# PROBLEM TO SOLVE:
Write out each record below, word for word.
☆ ☆ ☆
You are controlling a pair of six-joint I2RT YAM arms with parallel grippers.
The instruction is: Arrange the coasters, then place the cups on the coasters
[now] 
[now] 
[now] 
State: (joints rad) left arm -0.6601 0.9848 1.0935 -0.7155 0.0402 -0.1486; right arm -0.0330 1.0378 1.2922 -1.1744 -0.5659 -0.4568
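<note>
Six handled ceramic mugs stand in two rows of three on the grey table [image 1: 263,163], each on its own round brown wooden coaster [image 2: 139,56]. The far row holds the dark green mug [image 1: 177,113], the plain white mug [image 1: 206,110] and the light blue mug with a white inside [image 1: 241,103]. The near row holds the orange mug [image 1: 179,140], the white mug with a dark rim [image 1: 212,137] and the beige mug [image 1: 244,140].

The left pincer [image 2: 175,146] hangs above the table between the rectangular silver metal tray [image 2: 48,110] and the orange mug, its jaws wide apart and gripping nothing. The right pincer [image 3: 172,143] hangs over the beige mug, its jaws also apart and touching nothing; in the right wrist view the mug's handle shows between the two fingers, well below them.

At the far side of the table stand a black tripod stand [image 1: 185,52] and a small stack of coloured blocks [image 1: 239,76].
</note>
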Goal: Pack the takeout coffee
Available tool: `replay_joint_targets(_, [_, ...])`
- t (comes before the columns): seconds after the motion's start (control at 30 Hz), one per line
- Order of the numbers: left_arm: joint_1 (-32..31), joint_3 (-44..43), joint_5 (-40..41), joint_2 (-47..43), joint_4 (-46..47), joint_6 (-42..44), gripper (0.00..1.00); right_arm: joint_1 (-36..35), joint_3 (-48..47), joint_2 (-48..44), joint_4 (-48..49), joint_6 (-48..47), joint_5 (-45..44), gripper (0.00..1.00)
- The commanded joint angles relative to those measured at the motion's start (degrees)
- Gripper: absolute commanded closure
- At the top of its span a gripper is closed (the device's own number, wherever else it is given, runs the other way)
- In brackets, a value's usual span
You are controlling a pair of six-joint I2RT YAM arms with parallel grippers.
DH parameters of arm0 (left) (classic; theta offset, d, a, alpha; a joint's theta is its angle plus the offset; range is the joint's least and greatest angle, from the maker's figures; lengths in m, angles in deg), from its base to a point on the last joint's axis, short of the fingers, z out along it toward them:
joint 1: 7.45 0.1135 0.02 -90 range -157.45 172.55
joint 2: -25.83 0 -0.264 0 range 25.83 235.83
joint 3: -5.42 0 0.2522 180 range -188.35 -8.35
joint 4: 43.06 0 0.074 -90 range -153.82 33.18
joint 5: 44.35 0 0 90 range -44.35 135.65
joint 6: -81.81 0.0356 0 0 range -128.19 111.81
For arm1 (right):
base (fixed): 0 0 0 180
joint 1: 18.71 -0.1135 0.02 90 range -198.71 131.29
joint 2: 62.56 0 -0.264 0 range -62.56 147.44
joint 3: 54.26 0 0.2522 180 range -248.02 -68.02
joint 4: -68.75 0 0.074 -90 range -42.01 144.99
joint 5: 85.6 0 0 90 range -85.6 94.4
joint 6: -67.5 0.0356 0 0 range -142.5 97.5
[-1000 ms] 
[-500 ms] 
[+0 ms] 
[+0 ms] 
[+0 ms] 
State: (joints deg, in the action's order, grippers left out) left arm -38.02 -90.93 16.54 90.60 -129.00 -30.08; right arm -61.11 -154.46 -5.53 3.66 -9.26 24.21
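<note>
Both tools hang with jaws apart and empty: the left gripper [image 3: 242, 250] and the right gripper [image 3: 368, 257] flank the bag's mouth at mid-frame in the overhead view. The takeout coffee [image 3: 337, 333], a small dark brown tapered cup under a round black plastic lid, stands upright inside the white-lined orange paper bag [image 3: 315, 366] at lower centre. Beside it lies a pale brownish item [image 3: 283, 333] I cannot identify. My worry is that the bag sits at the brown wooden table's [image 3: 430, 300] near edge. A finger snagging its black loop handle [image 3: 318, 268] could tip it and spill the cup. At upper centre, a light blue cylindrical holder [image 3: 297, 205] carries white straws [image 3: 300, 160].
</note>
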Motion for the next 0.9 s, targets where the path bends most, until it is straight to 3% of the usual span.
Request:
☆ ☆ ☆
# WRITTEN RESPONSE:
You are controlling a pair of six-joint I2RT YAM arms with parallel grippers.
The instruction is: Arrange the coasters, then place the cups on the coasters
[now] 
[now] 
[now] 
State: (joints rad) left arm -0.6601 0.9848 1.0935 -0.7155 0.0402 -0.1486; right arm -0.0330 1.0378 1.2922 -1.1744 -0.5659 -0.4568
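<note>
Six handled ceramic mugs stand in two rows of three on the grey table [image 1: 263,163], each on its own round brown wooden coaster [image 2: 139,56]. The far row holds the dark green mug [image 1: 177,113], the plain white mug [image 1: 206,110] and the light blue mug with a white inside [image 1: 241,103]. The near row holds the orange mug [image 1: 179,140], the white mug with a dark rim [image 1: 212,137] and the beige mug [image 1: 244,140].

The left pincer [image 2: 175,146] hangs above the table between the rectangular silver metal tray [image 2: 48,110] and the orange mug, its jaws wide apart and gripping nothing. The right pincer [image 3: 172,143] hangs over the beige mug, its jaws also apart and touching nothing; in the right wrist view the mug's handle shows between the two fingers, well below them.

At the far side of the table stand a black tripod stand [image 1: 185,52] and a small stack of coloured blocks [image 1: 239,76].
</note>
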Goal: Pack the takeout coffee
Available tool: `replay_joint_targets(_, [_, ...])`
- t (comes before the columns): seconds after the motion's start (control at 30 Hz), one per line
- Order of the numbers: left_arm: joint_1 (-32..31), joint_3 (-44..43), joint_5 (-40..41), joint_2 (-47..43), joint_4 (-46..47), joint_6 (-42..44), gripper (0.00..1.00); right_arm: joint_1 (-36..35), joint_3 (-48..47), joint_2 (-48..44), joint_4 (-48..49), joint_6 (-48..47), joint_5 (-45..44), gripper (0.00..1.00)
- The commanded joint angles relative to those measured at the motion's start (degrees)
- Gripper: absolute commanded closure
- At the top of its span a gripper is closed (the device's own number, wherever else it is given, runs the other way)
- In brackets, a value's usual span
You are controlling a pair of six-joint I2RT YAM arms with parallel grippers.
DH parameters of arm0 (left) (classic; theta offset, d, a, alpha; a joint's theta is its angle plus the offset; range is the joint's least and greatest angle, from the maker's figures; lengths in m, angles in deg), from its base to a point on the last joint's axis, short of the fingers, z out along it toward them:
joint 1: 7.45 0.1135 0.02 -90 range -157.45 172.55
joint 2: -25.83 0 -0.264 0 range 25.83 235.83
joint 3: -5.42 0 0.2522 180 range -188.35 -8.35
joint 4: 43.06 0 0.074 -90 range -153.82 33.18
joint 5: 44.35 0 0 90 range -44.35 135.65
joint 6: -81.81 0.0356 0 0 range -128.19 111.81
For arm1 (right):
base (fixed): 0 0 0 180
joint 1: 18.71 -0.1135 0.02 90 range -198.71 131.29
joint 2: 62.56 0 -0.264 0 range -62.56 147.44
joint 3: 54.26 0 0.2522 180 range -248.02 -68.02
joint 4: -68.75 0 0.074 -90 range -42.01 144.99
joint 5: 85.6 0 0 90 range -85.6 94.4
joint 6: -67.5 0.0356 0 0 range -142.5 97.5
[-1000 ms] 
[-500 ms] 
[+0 ms] 
[+0 ms] 
[+0 ms] 
State: (joints deg, in the action's order, grippers left out) left arm -38.02 -90.93 16.54 90.60 -129.00 -30.08; right arm -61.11 -154.46 -5.53 3.66 -9.26 24.21
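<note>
Both tools hang with jaws apart and empty: the left gripper [image 3: 242, 250] and the right gripper [image 3: 368, 257] flank the bag's mouth at mid-frame in the overhead view. The takeout coffee [image 3: 337, 333], a small dark brown tapered cup under a round black plastic lid, stands upright inside the white-lined orange paper bag [image 3: 315, 366] at lower centre. Beside it lies a pale brownish item [image 3: 283, 333] I cannot identify. My worry is that the bag sits at the brown wooden table's [image 3: 430, 300] near edge. A finger snagging its black loop handle [image 3: 318, 268] could tip it and spill the cup. At upper centre, a light blue cylindrical holder [image 3: 297, 205] carries white straws [image 3: 300, 160].
</note>
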Motion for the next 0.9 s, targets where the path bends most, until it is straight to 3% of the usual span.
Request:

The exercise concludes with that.